CAMRQ is a rare genetically heterogeneous cerebellar ataxia with mental retardation and dysarthric speech, with or without quadrupedal gait. Multiple consanguineous families have been reported with autosomal recessive inheritance of the condition, indicating that there is a 25% risk of recurrence if the parents are carriers.

Mutations in ATP8A2 were initially identified in a family with a clinical phenotype of CAMRQ syndrome. ³ ATP8A2 is highly expressed in the brain, spinal cord, retina, and testis. ⁶ The core phenotype associated with mutations in ATP8A2 gene is encephalopathy, intellectual disability, severe hypotonia, psychomotor delay, chorea, and optic atrophy without obvious radiographic evidence of cerebellar atrophy, whereas hearing loss appears to be a secondary phenotype. ATP8A2-associated disease and mutations within ATP8A2 should be considered when patients present clinically with chorea, vision impairment, severe neonatal hypotonia, and encephalopathy. ⁷ In the study by Alsahli and Alfadhel, ¹ 4 females and 1 male patient were included. They were all the offspring of consanguineous marriages, and each family harbored a different mutation affecting the ATP8A2 gene. Ataxia, mental retardation, microcephaly, hypotonia, and global developmental delay were evident in all the children. Choreoathetoid movement was present in 80% while ophthalmoplegia was present in 60%. All of children were on wheelchairs and none of them achieved ambulation. Their brain MRI and the biochemical laboratory investigations were normal.
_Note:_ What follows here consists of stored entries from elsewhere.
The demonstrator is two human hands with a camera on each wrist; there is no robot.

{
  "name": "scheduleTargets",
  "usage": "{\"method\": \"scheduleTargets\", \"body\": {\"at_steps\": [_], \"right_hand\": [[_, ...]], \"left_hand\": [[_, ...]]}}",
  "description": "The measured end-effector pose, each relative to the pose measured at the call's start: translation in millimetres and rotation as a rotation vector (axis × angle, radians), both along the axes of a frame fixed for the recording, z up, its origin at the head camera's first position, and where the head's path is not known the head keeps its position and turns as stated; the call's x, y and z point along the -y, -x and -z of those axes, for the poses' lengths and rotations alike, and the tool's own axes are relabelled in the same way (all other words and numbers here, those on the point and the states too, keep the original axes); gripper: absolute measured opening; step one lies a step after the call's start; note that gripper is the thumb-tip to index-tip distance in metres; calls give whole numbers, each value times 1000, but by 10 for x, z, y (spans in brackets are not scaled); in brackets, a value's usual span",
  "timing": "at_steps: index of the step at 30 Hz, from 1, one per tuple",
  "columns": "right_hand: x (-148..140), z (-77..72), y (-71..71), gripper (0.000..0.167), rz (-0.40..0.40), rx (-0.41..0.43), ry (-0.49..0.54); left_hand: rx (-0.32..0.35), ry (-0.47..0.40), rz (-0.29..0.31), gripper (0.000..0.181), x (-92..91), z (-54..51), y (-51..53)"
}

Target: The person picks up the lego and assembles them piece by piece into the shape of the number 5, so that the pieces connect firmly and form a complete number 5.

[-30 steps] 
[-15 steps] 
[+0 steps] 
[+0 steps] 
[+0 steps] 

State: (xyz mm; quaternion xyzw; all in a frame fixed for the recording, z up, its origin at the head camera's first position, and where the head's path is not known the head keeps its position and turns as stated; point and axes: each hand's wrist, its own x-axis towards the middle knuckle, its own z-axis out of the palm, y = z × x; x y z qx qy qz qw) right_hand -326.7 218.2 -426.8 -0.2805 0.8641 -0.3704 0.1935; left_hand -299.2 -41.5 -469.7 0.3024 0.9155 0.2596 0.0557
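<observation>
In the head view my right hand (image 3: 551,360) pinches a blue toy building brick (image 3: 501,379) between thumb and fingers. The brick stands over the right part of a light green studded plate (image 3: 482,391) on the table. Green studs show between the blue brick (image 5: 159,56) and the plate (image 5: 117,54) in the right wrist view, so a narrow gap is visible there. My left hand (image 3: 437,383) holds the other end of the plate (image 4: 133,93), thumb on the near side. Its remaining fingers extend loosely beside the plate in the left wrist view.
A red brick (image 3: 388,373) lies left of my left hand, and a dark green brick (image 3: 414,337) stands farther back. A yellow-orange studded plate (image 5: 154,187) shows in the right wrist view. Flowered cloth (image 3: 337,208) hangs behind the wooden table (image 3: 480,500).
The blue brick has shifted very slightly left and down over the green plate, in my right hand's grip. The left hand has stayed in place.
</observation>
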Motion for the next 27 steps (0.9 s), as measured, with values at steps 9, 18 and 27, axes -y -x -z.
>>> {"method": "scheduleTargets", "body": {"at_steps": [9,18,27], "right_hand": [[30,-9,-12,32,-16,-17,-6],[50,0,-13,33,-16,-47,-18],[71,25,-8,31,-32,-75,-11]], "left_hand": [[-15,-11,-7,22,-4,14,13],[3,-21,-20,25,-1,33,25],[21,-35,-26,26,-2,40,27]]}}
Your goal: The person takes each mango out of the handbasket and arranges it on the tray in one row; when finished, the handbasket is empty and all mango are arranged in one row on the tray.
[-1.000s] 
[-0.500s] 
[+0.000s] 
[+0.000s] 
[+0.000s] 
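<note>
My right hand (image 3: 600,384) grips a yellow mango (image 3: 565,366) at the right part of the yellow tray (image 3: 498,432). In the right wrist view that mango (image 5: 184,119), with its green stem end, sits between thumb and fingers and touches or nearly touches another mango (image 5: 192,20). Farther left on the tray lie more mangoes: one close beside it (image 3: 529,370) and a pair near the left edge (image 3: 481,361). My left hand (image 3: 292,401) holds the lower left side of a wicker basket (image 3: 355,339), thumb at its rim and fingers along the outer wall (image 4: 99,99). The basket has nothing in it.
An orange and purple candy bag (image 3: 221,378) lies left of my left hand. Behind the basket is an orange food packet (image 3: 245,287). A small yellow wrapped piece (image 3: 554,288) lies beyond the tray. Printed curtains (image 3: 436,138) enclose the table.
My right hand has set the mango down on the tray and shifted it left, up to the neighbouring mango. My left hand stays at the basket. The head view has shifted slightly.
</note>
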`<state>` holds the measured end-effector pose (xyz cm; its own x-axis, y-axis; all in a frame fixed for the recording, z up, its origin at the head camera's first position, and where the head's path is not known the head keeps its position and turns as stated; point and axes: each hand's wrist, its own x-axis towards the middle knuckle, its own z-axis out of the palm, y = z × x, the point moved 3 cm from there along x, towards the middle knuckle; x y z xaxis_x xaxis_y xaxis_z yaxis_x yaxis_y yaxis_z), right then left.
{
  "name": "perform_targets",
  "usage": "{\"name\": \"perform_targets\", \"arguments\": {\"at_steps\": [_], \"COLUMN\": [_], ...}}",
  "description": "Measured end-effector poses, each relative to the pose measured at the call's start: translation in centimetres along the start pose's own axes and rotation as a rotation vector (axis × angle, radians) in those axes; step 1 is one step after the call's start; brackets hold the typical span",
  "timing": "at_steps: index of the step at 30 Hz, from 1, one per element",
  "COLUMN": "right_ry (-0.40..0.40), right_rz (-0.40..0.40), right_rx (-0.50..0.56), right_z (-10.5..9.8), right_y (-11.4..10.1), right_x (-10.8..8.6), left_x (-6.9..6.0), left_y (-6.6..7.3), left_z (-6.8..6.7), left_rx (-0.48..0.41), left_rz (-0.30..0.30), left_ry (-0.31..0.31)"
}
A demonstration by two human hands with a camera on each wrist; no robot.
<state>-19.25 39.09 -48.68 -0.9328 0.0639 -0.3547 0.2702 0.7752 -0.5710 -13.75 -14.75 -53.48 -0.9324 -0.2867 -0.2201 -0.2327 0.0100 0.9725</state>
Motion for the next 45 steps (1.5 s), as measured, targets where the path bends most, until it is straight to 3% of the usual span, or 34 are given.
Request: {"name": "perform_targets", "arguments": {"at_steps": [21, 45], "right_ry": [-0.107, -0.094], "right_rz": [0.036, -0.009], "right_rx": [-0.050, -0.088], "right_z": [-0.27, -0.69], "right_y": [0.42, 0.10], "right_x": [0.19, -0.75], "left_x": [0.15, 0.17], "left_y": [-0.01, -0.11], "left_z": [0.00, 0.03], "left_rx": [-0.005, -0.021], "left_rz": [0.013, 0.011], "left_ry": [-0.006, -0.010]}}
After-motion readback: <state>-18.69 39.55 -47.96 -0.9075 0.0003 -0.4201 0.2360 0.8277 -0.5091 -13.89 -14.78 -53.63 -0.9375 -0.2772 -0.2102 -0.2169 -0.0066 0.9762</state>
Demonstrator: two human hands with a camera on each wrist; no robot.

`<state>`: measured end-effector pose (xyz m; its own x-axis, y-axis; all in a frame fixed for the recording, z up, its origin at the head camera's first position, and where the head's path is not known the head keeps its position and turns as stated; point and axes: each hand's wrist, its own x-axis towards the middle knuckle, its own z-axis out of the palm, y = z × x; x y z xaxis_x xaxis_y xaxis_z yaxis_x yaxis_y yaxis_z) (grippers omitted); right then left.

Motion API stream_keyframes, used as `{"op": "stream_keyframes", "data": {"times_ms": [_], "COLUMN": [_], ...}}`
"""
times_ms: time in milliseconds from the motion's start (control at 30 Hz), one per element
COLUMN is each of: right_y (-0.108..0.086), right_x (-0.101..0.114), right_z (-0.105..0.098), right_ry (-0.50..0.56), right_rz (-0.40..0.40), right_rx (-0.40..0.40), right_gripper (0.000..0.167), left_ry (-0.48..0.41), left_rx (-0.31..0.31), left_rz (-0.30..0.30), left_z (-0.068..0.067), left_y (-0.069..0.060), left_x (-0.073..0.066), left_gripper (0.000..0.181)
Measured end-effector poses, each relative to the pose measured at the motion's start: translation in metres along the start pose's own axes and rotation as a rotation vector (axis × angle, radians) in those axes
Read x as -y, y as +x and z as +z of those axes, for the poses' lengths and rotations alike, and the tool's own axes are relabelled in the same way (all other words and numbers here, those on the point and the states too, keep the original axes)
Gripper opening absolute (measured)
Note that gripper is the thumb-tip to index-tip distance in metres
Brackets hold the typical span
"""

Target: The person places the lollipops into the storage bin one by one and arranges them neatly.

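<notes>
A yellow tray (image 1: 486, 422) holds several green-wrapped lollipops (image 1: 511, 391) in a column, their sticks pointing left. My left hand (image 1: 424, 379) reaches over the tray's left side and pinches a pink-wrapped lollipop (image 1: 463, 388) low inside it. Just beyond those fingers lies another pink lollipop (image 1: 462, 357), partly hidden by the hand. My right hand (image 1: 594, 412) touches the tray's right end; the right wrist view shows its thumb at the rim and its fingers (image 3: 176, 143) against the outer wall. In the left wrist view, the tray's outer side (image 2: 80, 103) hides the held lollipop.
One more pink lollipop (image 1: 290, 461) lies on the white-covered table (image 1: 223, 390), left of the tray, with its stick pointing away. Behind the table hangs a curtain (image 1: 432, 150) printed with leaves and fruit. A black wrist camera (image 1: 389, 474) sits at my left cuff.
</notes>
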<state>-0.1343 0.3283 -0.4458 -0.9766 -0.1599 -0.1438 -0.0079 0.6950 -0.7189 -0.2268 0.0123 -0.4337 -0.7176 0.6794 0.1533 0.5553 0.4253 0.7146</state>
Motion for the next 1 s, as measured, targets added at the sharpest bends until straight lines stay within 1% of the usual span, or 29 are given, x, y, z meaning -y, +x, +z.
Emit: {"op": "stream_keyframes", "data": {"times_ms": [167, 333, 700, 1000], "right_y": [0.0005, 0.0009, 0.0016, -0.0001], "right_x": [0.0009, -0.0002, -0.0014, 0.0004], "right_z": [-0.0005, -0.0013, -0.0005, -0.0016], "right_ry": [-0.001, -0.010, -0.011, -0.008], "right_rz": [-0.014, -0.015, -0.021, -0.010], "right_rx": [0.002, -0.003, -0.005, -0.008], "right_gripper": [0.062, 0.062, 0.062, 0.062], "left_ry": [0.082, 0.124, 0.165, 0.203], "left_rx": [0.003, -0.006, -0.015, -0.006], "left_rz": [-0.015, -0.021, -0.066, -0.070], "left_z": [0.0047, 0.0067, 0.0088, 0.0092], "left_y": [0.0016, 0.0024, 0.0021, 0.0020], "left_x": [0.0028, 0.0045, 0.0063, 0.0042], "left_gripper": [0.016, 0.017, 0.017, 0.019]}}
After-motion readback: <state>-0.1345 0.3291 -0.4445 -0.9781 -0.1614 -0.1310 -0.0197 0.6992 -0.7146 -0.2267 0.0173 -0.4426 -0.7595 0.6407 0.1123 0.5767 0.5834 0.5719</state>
In the other study by McMillan et al, ² despite the variability in mutation type and location, the patients in this series showed remarkable phenotypic similarity with all having profound cognitive impairment, severe and persistent hypotonia, and chorea or choreoathetosis. The identification of the latter feature is particularly important in distinguishing patients with ATP8A2 mutations from the many other genetic causes of cognitive impairment. Optic atrophy and, less commonly, ophthalmoplegia and ptosis can also be seen which may be helpful in establishing this diagnosis.

This case allowed us to document our experience in the shift to telehealth in response to the COVID-19 pandemic, in the context of reverse phenotyping, prenatal diagnosis, and genetic counseling. As these disorders usually have an early onset, genetic counseling is an important clinical tool for preventing new cases, especially for young couples with affected first child. Their risk of having an affected child in subsequent pregnancies is 25%. Prenatal diagnosis is proposed when the disease is well diagnosed and the causative mutation in the family is identified. ⁸

It has also demonstrated the power of reverse phenotyping in the interpretation of CES data directly in a clinical setting. We emphasize that interpretation of NGS data is an iterative process and its dynamic nature should be explained to families. For these reasons, reverse phenotyping of the index child and relatives, if necessary, should always be part of the diagnostic workup with a geneticist, neonatologist, pediatrician, obstetrician, and other specialties working closely to avoid misdiagnosis. Thus, our case highlights the importance of teamwork wherein the geneticist, clinical geneticist, perinatal team, and fetal medicine team collaborated in tandem to ensure that even in difficult circumstances like the pandemic, the family received appropriate advice and testing.